WORK ORDER: Copy the entries word for word. Keep the pictures out.
___ SUPPLIED DATA ___
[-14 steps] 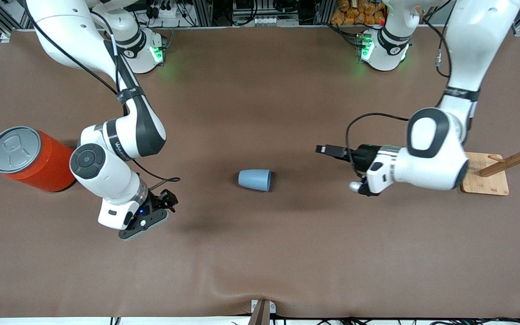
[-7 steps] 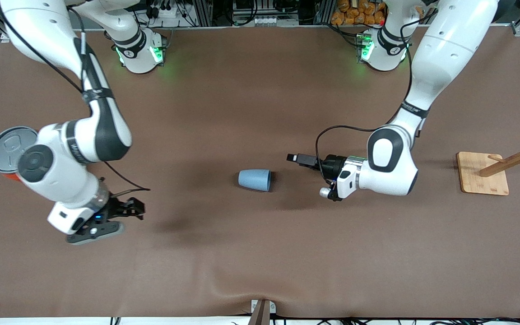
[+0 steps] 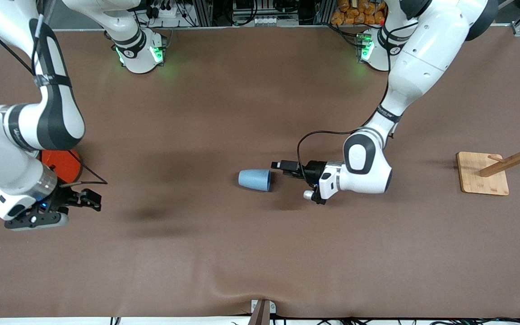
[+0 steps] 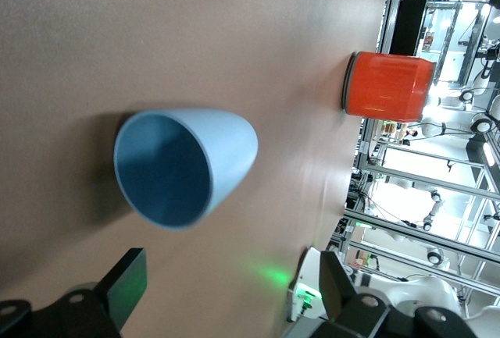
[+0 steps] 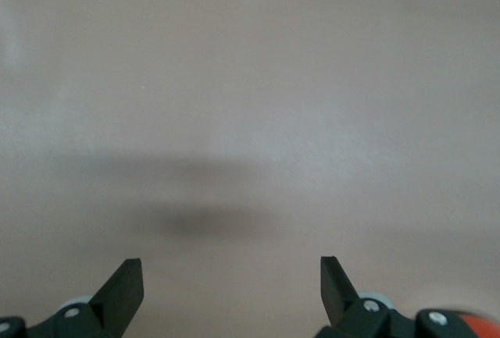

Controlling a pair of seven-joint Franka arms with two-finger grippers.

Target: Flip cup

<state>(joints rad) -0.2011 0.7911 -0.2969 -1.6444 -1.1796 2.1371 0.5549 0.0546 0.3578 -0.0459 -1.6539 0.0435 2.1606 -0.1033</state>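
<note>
The light-blue cup (image 3: 254, 179) lies on its side at the middle of the table, with its rim toward the left arm's end. In the left wrist view the cup (image 4: 183, 162) shows its open mouth facing the camera. My left gripper (image 3: 281, 167) is open and empty, low over the table just beside the cup's rim, fingers (image 4: 125, 285) apart and pointing at it. My right gripper (image 3: 89, 199) is open and empty over bare table toward the right arm's end; its fingers (image 5: 125, 283) stand wide apart.
The large orange can (image 3: 62, 165) stands toward the right arm's end, mostly hidden under the right arm; it also shows in the left wrist view (image 4: 388, 86). A wooden rack on a square base (image 3: 483, 174) stands at the left arm's end.
My left gripper has moved toward the cup and now sits just beside its rim. My right arm has drawn away toward its end of the table and now covers the orange can. The cup has not moved.
</note>
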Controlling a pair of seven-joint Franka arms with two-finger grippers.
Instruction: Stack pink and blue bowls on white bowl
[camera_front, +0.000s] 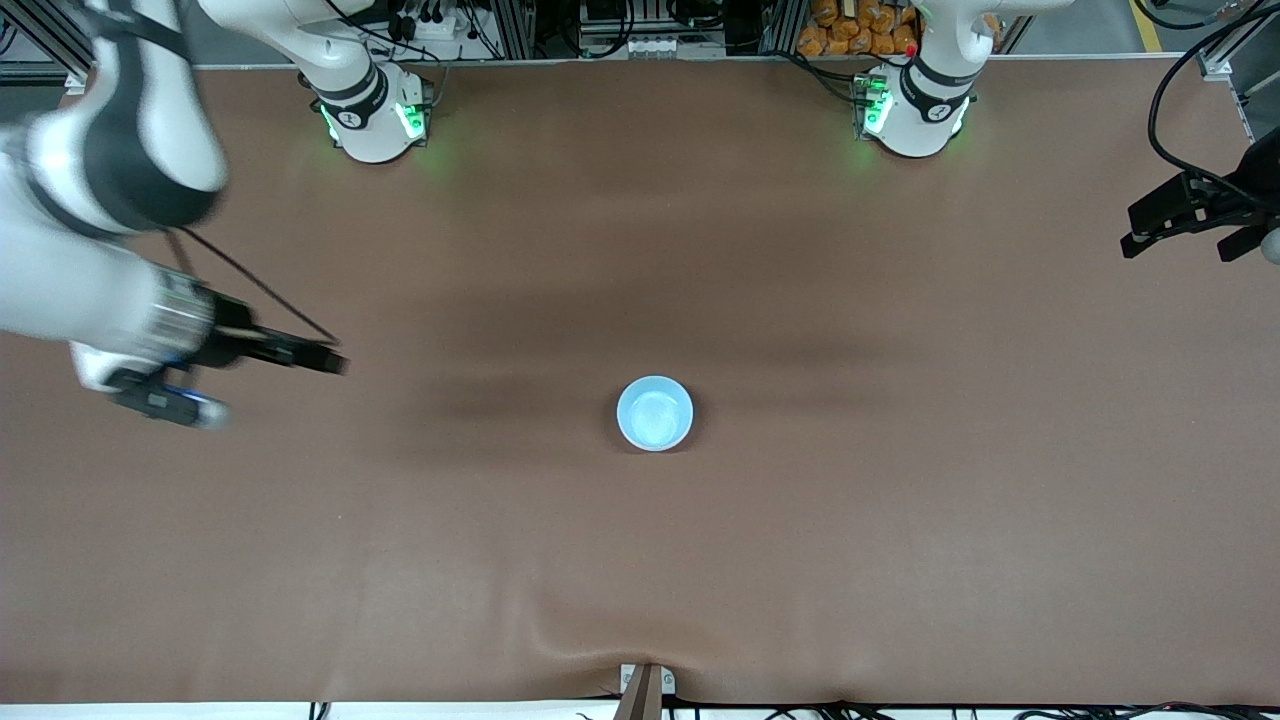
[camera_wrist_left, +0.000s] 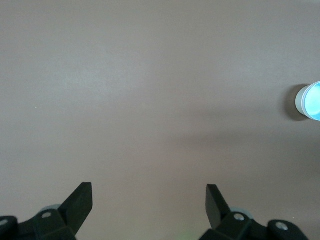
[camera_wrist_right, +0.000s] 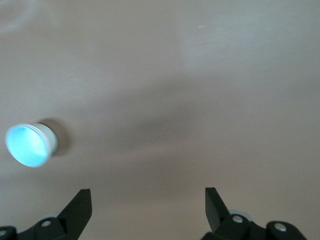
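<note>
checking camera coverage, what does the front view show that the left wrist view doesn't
Only the front view shows both arm bases, the right gripper over the table's right-arm end, the left gripper at the other end, and the blue bowl whole from above. Only the left wrist view shows the left gripper's own fingers spread open, plus a whitish wall on the bowl's outside. Both show the brown table and the bowl.
</note>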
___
EXERCISE ANSWER:
[-14 steps] 
[-7 steps] 
[+0 steps] 
[+0 steps] 
[+0 steps] 

Controlling a pair of seven-joint Franka arms with two-finger grippers.

Target: Flip cup

<state>(joints rad) -0.2011 0.7911 -0.2969 -1.6444 -1.1796 2.1371 0.5549 0.0546 0.3578 -0.0459 -1.6539 0.0435 2.1606 -0.1033</state>
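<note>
The light-blue cup (image 3: 254, 179) lies on its side at the middle of the table, with its rim toward the left arm's end. In the left wrist view the cup (image 4: 183, 162) shows its open mouth facing the camera. My left gripper (image 3: 281, 167) is open and empty, low over the table just beside the cup's rim, fingers (image 4: 125, 285) apart and pointing at it. My right gripper (image 3: 89, 199) is open and empty over bare table toward the right arm's end; its fingers (image 5: 125, 283) stand wide apart.
The large orange can (image 3: 62, 165) stands toward the right arm's end, mostly hidden under the right arm; it also shows in the left wrist view (image 4: 388, 86). A wooden rack on a square base (image 3: 483, 174) stands at the left arm's end.
My left gripper has moved toward the cup and now sits just beside its rim. My right arm has drawn away toward its end of the table and now covers the orange can. The cup has not moved.
</note>
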Controlling a pair of seven-joint Franka arms with two-finger grippers.
Instruction: Stack pink and blue bowls on white bowl
[camera_front, +0.000s] 
[camera_wrist_left, +0.000s] 
[camera_wrist_right, +0.000s] 
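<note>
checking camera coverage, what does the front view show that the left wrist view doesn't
Only the front view shows both arm bases, the right gripper over the table's right-arm end, the left gripper at the other end, and the blue bowl whole from above. Only the left wrist view shows the left gripper's own fingers spread open, plus a whitish wall on the bowl's outside. Both show the brown table and the bowl.
</note>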

The exercise asks for nothing more than this.